Restrict the output to the lines below starting at the one that contains "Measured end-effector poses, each" and ending at the one that contains "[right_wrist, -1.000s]", and restate them word for word, both ends included.

_ _ _ _

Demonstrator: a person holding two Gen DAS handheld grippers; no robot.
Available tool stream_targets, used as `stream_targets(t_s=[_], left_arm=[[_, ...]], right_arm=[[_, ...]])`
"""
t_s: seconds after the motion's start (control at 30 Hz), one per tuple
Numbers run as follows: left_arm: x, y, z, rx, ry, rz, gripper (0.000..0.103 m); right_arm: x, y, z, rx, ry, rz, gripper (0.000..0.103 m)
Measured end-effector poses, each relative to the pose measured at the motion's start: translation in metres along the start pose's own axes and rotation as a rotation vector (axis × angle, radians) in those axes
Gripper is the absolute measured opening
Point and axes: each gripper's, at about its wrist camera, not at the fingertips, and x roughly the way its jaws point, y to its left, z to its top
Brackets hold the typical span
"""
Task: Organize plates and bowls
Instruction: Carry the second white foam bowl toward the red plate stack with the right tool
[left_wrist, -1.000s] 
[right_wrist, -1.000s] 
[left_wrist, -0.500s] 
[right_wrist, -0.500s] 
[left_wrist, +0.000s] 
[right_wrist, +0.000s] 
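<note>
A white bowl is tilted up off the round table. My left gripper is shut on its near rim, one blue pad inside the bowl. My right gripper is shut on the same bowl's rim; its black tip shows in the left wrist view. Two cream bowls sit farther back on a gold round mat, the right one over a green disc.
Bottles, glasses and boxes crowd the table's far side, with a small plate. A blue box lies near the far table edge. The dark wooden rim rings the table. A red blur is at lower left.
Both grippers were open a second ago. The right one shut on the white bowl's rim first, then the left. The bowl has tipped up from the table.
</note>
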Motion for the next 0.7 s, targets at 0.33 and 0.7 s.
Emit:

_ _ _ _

Expected answer
Measured end-effector poses, each relative to the pose measured at the motion's start: translation in metres along the start pose's own axes and rotation as a rotation vector (axis × angle, radians) in those axes
Gripper is the absolute measured opening
Point and axes: each gripper's, at about its wrist camera, not at the fingertips, and x roughly the way its jaws point, y to its left, z to its top
Brackets hold the typical span
"""
Task: Organize plates and bowls
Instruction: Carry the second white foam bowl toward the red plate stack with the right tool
[left_wrist, -1.000s] 
[right_wrist, -1.000s] 

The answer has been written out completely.